To utilize the full potential of modern chip multiprocessors and obtain scalable performance improvements, it is critical to mitigate resource contention created by multithreaded workloads. In this article, we describe ReSense, the first runtime system that uses application characteristics to dynamically map multithreaded applications from dynamic workloads—workloads where multithreaded applications arrive, execute, and terminate continuously in unpredictable ways. ReSense mitigates contention for the shared resources in the memory hierarchy by applying a novel thread-mapping algorithm that dynamically adjusts the mapping of threads from dynamic workloads using a precalculated sensitivity score. The sensitivity score quantifies an application's sensitivity to sharing a particular memory resource and is calculated by an efficient characterization process that involves running the multithreaded application by itself on the target platform. To measure ReSense's effectiveness, sensitivity scores were determined for 21 benchmarks from PARSEC-2.1 and NPB-OMP-3.3 for the shared resources in the memory hierarchy on four different platforms.
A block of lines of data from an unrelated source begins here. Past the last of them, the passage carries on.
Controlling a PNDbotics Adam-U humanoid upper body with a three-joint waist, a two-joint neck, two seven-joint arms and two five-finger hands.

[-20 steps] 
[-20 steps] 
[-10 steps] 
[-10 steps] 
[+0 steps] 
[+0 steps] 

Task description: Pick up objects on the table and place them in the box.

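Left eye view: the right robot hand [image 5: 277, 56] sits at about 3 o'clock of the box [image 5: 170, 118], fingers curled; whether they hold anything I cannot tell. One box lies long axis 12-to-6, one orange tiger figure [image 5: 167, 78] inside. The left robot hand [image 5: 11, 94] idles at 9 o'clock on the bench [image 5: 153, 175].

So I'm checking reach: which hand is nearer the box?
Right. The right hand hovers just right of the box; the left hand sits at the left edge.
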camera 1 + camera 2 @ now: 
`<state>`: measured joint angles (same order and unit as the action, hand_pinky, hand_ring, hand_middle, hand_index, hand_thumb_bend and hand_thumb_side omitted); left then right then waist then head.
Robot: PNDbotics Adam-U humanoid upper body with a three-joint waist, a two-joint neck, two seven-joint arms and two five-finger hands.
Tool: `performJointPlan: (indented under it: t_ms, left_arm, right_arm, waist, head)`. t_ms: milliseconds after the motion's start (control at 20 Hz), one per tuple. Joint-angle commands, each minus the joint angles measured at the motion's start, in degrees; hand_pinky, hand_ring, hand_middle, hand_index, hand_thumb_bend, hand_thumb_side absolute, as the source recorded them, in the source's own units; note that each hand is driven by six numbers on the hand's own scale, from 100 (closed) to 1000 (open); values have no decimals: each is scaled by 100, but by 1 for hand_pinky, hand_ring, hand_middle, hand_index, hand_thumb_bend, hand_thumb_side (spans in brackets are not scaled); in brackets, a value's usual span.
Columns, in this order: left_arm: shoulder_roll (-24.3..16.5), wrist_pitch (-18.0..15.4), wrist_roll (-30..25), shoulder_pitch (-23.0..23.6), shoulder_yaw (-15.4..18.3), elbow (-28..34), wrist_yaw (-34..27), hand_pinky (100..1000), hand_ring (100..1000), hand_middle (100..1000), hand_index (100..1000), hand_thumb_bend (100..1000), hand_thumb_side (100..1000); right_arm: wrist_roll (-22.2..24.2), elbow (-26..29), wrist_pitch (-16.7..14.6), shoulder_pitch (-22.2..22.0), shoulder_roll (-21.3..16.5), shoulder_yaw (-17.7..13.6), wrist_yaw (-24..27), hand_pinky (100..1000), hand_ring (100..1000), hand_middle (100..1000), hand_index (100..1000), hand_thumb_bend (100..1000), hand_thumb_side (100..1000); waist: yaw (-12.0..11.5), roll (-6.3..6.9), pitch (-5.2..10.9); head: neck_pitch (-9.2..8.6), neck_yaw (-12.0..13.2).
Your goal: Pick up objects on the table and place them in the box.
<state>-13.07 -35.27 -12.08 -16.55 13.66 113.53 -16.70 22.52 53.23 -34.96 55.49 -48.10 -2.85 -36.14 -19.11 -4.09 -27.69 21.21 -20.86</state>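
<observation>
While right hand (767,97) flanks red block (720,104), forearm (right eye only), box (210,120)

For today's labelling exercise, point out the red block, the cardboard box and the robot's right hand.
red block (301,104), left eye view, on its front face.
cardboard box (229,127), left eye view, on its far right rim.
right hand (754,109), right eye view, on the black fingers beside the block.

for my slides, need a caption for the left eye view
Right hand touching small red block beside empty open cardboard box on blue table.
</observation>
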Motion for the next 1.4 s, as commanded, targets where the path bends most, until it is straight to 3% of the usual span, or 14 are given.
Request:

Using three different-sized dynamic workloads composed of randomly selected two, four, and eight corunning benchmarks with randomly selected start times, ReSense was able to improve the average response time of the three workloads by up to 27.03%, 20.89%, and 29.34% and throughput by up to 19.97%, 46.56%, and 29.86%, respectively, over the native OS on real hardware. By estimating and comparing ReSense's effectiveness with the optimal thread mapping for two different workloads, we found that the maximum average difference with the experimentally determined optimal performance was 1.49% for average response time and 2.08% for throughput.